Şunu düşünmek lazım.Hz
. Muhammed; Kabe de kendisini taşıyamayacağını söylediği
Hz Ali’ yi ısrarla omuzlarına çıkartıp en büyük putu
O’na kırdırttı değil mi.?İşte bu, hepimizin uzun uzun
tefekkür etmesi gereken yegane şey belki de..Burada sır
filan da yok..Her şey açık ve net yazılmış zaten her
yerde var..Putu kıran Hz.
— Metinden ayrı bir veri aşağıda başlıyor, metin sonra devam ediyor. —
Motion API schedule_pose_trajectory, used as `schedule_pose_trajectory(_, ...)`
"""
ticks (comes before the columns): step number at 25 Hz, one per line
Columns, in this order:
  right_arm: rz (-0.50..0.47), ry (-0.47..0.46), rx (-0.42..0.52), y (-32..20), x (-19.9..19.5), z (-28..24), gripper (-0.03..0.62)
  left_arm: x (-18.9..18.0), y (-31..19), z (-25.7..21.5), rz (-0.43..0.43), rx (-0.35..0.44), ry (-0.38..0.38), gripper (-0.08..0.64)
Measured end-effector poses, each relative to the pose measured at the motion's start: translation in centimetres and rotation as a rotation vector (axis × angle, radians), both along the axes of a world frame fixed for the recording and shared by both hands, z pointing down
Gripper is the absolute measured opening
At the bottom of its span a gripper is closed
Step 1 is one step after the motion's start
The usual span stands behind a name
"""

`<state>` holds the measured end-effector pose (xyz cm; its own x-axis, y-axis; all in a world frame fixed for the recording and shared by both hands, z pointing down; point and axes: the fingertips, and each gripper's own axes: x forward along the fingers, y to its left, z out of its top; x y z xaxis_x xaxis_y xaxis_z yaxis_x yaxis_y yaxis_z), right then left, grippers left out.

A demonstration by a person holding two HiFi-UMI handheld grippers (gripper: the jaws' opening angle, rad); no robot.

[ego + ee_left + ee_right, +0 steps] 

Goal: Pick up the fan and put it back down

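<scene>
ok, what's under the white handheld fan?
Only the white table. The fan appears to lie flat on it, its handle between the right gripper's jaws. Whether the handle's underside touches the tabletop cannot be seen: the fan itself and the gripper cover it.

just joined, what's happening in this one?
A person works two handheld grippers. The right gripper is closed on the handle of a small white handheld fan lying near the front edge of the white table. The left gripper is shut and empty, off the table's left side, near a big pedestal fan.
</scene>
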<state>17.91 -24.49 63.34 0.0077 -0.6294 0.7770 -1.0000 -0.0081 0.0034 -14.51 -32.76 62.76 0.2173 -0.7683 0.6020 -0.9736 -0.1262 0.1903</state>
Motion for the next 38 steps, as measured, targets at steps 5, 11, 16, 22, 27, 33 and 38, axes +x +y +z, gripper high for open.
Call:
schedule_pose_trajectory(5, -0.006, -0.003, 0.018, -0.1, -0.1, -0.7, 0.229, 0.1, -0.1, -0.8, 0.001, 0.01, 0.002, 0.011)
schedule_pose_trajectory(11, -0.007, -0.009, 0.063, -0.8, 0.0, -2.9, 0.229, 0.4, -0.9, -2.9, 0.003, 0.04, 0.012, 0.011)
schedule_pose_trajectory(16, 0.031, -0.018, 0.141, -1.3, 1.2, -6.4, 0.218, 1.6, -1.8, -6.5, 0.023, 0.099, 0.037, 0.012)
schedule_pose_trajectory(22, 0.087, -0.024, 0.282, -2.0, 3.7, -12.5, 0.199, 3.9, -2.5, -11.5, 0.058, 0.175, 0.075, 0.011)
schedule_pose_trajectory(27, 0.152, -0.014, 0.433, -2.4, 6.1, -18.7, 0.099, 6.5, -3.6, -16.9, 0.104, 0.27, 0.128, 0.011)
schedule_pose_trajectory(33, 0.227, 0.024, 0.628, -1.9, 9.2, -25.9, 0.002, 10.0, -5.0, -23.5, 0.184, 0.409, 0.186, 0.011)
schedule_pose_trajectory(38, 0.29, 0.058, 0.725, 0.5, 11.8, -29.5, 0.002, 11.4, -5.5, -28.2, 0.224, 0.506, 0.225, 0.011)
Ali her yerde sadece Hz.
Muhammed’i görmüştür..
Miraçta perdeciye
takılıp, perdenin ardındakini unutmak gibi bir şey
bu,bizim takıldığımız..
Neden perdecide
takıldık.?.O perdeci yi kaldırmak gerekmiyor mu
aradan..Tabii ama ne zaman iş bitince vesselam:)
Sadik
Yalsizucanlar ;Anka'dan
hırka'nın yakasında ne
yazıyor?
sabır,şükür ve
ikram....
eteğinde ne yazılı?
Ehad,Samed,Ferd ve
Veli...
hırkanın içi,pirden
hidayet bulmaktır,dışı nurdur,iğnesi,pire teslim
olmaktır.hırka giyerken abdestli olmak,gözyasi dökmek
"dervişlerin dervişliği bundan ibarettir"demek gerekir.
Sinan Ummi'den hırka
giydin.
külah verildi sana.
külah dört
harftir.birincisi kaf'tır;az konuşma anlamına gelir.
bundan böyle az
konuşacaksın.
ikincisi
Lam'dır,herkese iyi davranmak demektir.
dundan böyle kimseye
kötü davranmayacaksın.
üçüncüsü Elif'tir,O'nu
çok anmak demektir,bundan böyle daha çok zikredeceksin.
dördüncüsü
Ha'dır,hidayet ondan demektir,bundan böyle dileklerin
kabul olacak.
Sinan Ummi sana kuşak
bağladı.
yedi bağı vardır
onun,cimrilik bağını çıkarıp cömertliği yerleştirir.
gaflet bağını çözüp
kanaati yerleştir.
öfke bağını çözüp
şefkati yerleştir.
kibir bağını çözüp
alçakgönüllülüğü yerleştir.
isyan bağını çözüp
itaati yerleştir.
bil ki bu Adem'e
bağlanan kuşaktır.
Sinan Ummi sana süpürge
verdi,keşkül dolaştırdı....
keşkül,besmeleyle
tekbir getirmektir.
süpürge,dervişlerin
yanında alçakgönüllü olmaktır.
Sinan Ummi sana seccade
ve edep verdi
olgunlaştın,klavuzun
sana alem,seccade ve zembil verdi,seni meşakate sürdü.
kandil,manevi
yolculugunda yolunu aydınlatır.
seccade edeptir.
seccade beş harfir.birincisi
sin'dir,zihnini koru demektir.
ikincisi
cim'dir.celale,büyüklüğe işaret eder.üçüncüsü
elif'tir,Allah'ın adını çok an,demektir.dördüncüsü
dal'dır.
dünyayı gözden
çıkar,onu terk et demektir.
Sinan Ummi sana terk
etmeyi öğretti.
sen her şeyi terk
edersen,şeylerin seni terk etmessine fırsat vermezsin.